◆ About this exercise ◆
Search the records for the string "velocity" and copy every line where it turns up.

◆ Extracted records ◆
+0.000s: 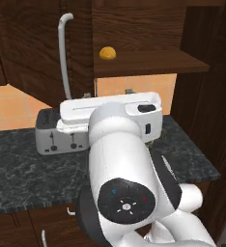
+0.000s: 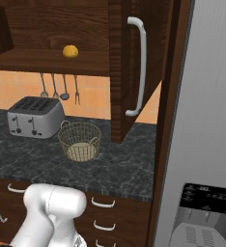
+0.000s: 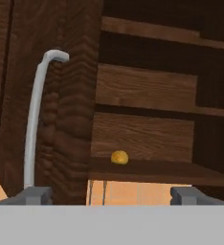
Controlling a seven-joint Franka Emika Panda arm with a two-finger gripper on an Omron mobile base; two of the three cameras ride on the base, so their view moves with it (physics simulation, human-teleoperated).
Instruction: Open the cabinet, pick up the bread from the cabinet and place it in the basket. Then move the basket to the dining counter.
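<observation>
**Cabinet open, bread on shelf, claw released**

Cabinet point(image 2: 129, 62) doors swung open; bare shelves show in all three views. In the right base view one door stands edge-on at upper centre, its long silver bar handle point(image 2: 140, 67) facing right. In the left base view the other door sits upper left, with its handle point(image 1: 64, 53) running down toward the counter.

Bread point(image 1: 107, 53): small golden-orange bun on the lowest cabinet shelf, upper centre of the left base view, upper left of the right base view, lower centre of the hand view. Nothing touching it.

Gripper point(image 3: 111, 195): bottom edge of the hand view, two grey fingertips point(image 3: 35, 195) far apart at lower left and lower right, jaws spread wide, nothing between them. Bread sits above the gap, well apart from the tips. Door handle rises just above the left tip; contact unclear.

Basket point(image 2: 79, 141): pale wire mesh, tan base, upright on the black speckled countertop point(image 2: 124, 169), centre-left of the right base view, below the bread's shelf. Looks empty. Toaster point(image 2: 34, 116) stands near it to the left, not touching. Utensils point(image 2: 59, 87) hang on the orange tile wall under the shelf.

The white arm point(image 1: 129, 169) covers the lower centre of the left base view, hiding part of the toaster. Drawers point(image 2: 103, 205) with short curved handles under the counter. Grey fridge panel point(image 2: 206, 144) along the right of the right base view.
</observation>
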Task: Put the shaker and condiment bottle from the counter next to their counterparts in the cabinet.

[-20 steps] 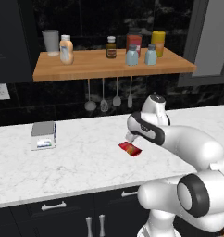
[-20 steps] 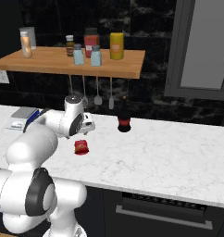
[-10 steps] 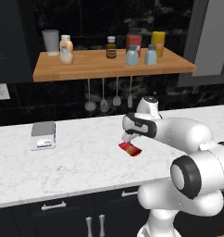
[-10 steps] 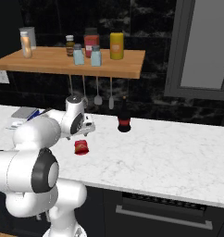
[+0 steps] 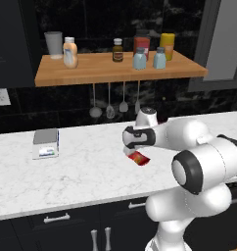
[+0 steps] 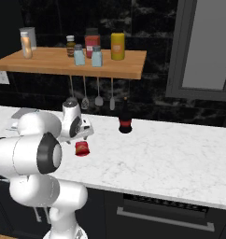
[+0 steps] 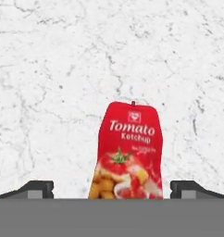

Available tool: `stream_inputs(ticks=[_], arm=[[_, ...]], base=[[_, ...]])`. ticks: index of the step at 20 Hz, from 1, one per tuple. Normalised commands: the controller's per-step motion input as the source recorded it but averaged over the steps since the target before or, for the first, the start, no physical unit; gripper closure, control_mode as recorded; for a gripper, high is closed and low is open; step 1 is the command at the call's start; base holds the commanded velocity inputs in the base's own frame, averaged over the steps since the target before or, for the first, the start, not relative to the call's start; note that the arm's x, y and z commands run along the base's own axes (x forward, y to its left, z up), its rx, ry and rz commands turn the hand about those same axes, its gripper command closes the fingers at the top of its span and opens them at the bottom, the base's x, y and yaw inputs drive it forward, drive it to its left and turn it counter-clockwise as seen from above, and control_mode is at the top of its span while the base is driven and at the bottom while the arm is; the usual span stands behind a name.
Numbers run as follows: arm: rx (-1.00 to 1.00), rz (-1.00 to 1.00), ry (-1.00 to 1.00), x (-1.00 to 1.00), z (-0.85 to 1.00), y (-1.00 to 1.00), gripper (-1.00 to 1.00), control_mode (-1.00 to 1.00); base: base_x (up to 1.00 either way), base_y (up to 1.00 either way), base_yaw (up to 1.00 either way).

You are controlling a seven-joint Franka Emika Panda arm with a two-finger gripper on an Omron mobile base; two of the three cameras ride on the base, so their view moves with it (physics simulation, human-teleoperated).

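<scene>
The condiment bottle [image 7: 128, 152], red with a "Tomato Ketchup" label, lies flat on the white marble counter [image 7: 63, 69]. It is seen from both base cameras, condiment bottle [image 5: 138, 158] and condiment bottle [image 6: 81, 148]. My gripper [image 7: 114, 187] hangs straight over it, open, one fingertip on each side of the bottle's near end; I cannot tell whether they touch it. The base views show the gripper [image 5: 131, 150], also gripper [image 6: 83, 138], just above the bottle. Two pale blue shakers [image 5: 139, 60] stand side by side on the wooden cabinet shelf [image 5: 115, 74].
The shelf [image 6: 63, 63] also carries a red-labelled jar [image 5: 141, 44], a tall yellow bottle [image 5: 167, 45], a brown bottle [image 5: 118, 50], a cup [image 5: 54, 44] and a pale bottle [image 5: 69, 52]. Utensils [image 5: 115, 103] hang under it. A scale [image 5: 45, 143] and a dark bottle [image 6: 125, 122] stand on the counter.
The hand has swung a little left and down, ending over the ketchup bottle. Its jaws stayed open. The bottle has not moved.
</scene>
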Motion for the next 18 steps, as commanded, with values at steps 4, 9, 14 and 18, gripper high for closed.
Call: stream_inputs(ticks=[4, 9, 14, 18], arm=[[0.00, 0.00, 0.00, 0.20, -0.19, 0.00, -1.00, -1.00], [0.00, 0.00, 0.00, 0.17, -0.15, 0.00, -1.00, -1.00], [0.00, 0.00, 0.00, 0.11, -0.17, 0.00, -1.00, -1.00], [-0.01, 0.00, 0.00, 0.08, -0.26, 0.00, -1.00, -1.00]], base=[[0.00, 0.00, 0.00], [0.00, 0.00, 0.00], [0.00, 0.00, 0.00], [0.00, 0.00, 0.00]])
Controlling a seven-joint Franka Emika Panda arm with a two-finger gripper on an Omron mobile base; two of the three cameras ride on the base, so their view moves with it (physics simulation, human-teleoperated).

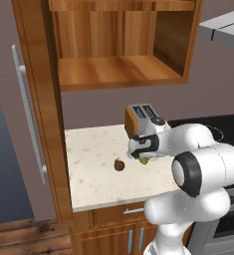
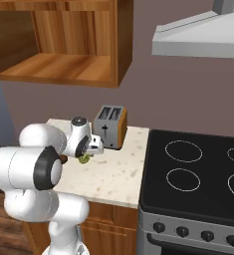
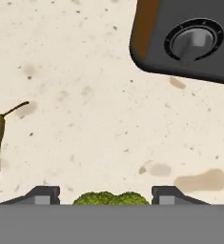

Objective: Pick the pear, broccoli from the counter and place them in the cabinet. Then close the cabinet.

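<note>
Down at the desk (image 1: 88, 164), the hand (image 3: 106, 195) straddles the broccoli (image 3: 111, 198), fingers half closed, contact hard to judge. Squeeze square on the head; the pear (image 1: 119, 164) waits just beside.

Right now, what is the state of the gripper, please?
Gripper: fingers stand on either side of the broccoli on the counter; whether they already grip it cannot be told.

A rendered home kitchen: beige speckled stone counter (image 1: 96, 169), black four-ring stovetop (image 2: 198, 172), grey range hood (image 2: 200, 37), open warm-brown wooden wall cabinet (image 1: 118, 45), silver-and-brown toaster (image 2: 110, 126).
</note>
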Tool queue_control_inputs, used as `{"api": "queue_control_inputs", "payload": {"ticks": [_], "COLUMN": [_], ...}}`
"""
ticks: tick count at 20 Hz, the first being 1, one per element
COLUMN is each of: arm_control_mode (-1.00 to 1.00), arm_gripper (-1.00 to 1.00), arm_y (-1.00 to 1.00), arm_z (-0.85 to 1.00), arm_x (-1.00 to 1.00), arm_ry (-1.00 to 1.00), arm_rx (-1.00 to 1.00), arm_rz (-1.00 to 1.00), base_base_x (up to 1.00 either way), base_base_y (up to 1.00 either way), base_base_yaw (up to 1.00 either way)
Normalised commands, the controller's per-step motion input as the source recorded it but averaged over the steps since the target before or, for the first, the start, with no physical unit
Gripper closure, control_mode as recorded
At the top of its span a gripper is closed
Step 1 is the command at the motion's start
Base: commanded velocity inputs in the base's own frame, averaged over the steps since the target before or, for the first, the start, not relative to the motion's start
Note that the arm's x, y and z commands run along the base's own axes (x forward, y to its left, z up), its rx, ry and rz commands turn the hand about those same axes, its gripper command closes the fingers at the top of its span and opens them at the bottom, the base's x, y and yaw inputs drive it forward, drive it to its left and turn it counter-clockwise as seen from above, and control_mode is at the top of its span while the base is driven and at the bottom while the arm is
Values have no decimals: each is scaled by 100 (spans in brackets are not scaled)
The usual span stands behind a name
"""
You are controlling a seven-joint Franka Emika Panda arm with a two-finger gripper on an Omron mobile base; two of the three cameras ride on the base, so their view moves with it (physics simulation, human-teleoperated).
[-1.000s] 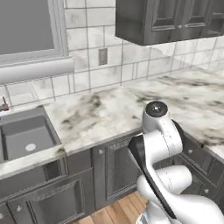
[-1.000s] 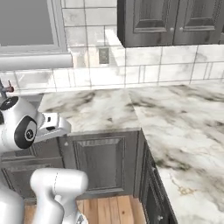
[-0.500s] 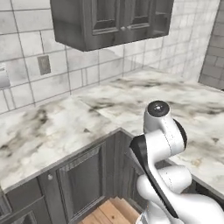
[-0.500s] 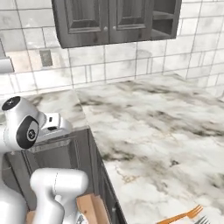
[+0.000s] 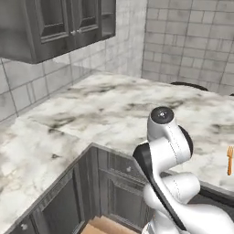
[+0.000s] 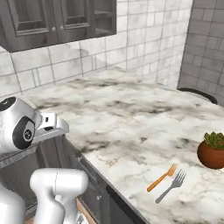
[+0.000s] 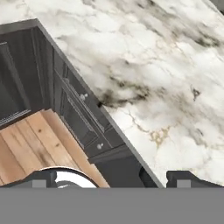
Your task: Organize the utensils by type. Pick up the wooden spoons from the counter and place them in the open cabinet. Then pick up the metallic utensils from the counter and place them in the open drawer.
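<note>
Hand spread and empty, hanging over the surface's edge.
The hand (image 7: 109,178) looks down on the marble surface (image 7: 144,57) and dark drawer fronts (image 7: 83,118). Well apart, an orange fork (image 6: 162,178) and grey fork (image 6: 170,186) lie side by side near a potted plant (image 6: 213,150); the wall cabinet (image 6: 52,19) hangs above.

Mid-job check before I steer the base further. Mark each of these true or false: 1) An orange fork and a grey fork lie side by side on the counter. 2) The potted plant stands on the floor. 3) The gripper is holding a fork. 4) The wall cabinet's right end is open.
1) True. The orange fork and the grey fork lie next to each other on the counter.
2) False. The potted plant stands on the counter, just beyond the forks.
3) False. The gripper is open and empty, over the counter edge.
4) True. The cabinet shows open shelving at its right end.
</note>
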Motion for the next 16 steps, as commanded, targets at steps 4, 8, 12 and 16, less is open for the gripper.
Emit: {"api": "queue_control_inputs", "payload": {"ticks": [4,8,12,16], "arm_control_mode": [100,100,100,100], "arm_gripper": [-100,-100,-100,-100], "arm_y": [0,0,0,0], "arm_z": [0,0,0,0], "arm_x": [0,0,0,0], "arm_ry": [0,0,0,0], "arm_rx": [0,0,0,0], "arm_rz": [0,0,0,0], "base_base_x": [-22,-28,-22,-37], "base_base_y": [-2,-4,-26,-60], "base_base_yaw": [-87,-78,-48,-29]}}
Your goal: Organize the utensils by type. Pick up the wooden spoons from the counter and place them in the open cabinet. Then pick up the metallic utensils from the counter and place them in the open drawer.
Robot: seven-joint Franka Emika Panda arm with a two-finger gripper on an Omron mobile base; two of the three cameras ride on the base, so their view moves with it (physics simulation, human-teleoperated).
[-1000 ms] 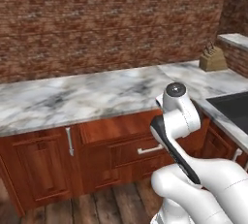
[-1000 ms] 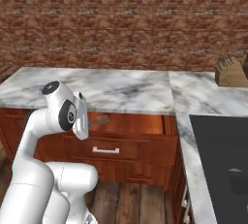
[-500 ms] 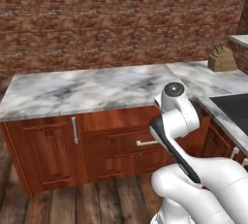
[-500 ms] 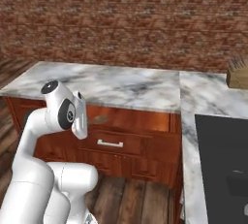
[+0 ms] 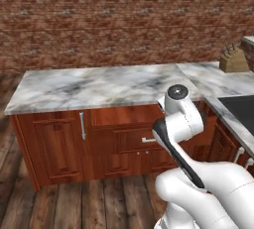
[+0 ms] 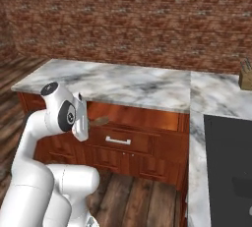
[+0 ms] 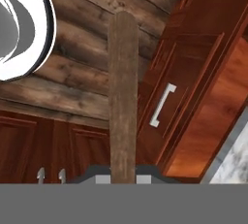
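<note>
Clenched jaws grip a wooden spoon (image 7: 122, 97) by one end, its long axis running straight out from the gripper (image 7: 122, 177), held low before the cabinet fronts beneath the marble counter (image 5: 99, 86).

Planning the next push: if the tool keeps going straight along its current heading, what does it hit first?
Judging by the hand view, the tool, shut on a wooden spoon, points at the plank floor near the cabinet fronts; depth is unclear.
</note>
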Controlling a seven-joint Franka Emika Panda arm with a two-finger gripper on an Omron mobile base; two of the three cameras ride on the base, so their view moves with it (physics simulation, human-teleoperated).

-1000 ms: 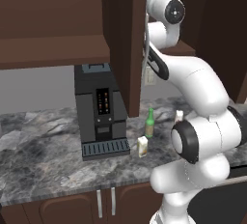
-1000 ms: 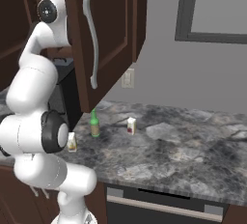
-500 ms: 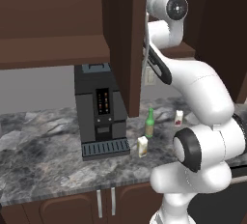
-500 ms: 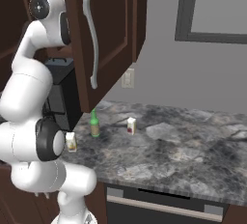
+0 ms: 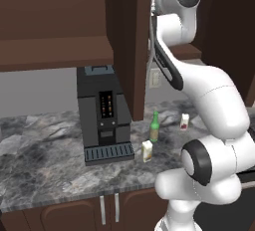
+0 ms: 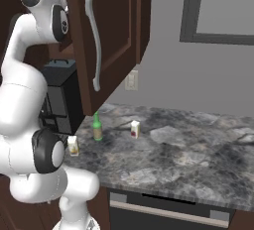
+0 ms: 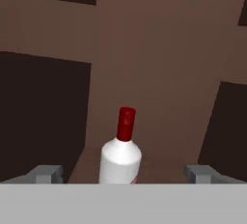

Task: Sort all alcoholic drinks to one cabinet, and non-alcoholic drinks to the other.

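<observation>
White red-capped bottle (image 7: pixel 121 156), base cut off

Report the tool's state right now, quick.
Tool: open, holding nothing; its fingertips stand wide apart on either side of a white bottle with a red cap, not touching it.

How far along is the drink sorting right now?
Done: a white bottle with a red cap stands inside a cabinet, between the open jaws, not gripped. In hand: nothing. Left: the green bottle, the white carton and the cream carton all stand on the counter.
</observation>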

◆ Exercise solution ◆
Available tool: `stream_inputs(ticks=[_], arm=[[_, ...]], base=[[_, ...]])`. ticks: index of the step at 20 Hz, from 1, one per tuple. Normalised commands: the controller's per-step motion input as the source recorded it but averaged over the steps since the target before or, for the first, the start, no physical unit; gripper closure, control_mode as recorded; for a gripper, high is closed and low is open; step 1 is the command at the call's start; base holds the commanded velocity inputs in the base's own frame, averaged over the steps since the target before or, for the first, the start, not relative to the call's start; note that the arm's x, y and z commands run along the base's own axes (x forward, y to its left, z up), its rx, ry and rz commands turn the hand about those same axes, its gripper command closes the fingers at the top of its span and opens them at the bottom, the base's x, y and yaw inputs drive it forward, drive it to its left and turn it counter-clockwise as seen from above, and control_mode is at the top of its span while the base is driven and at the bottom while the arm is; the usual span stands behind a name.
Base: commanded velocity inputs in the base's own frame, averaged over the steps since the target before or, for the first, the start, not relative to the motion's start

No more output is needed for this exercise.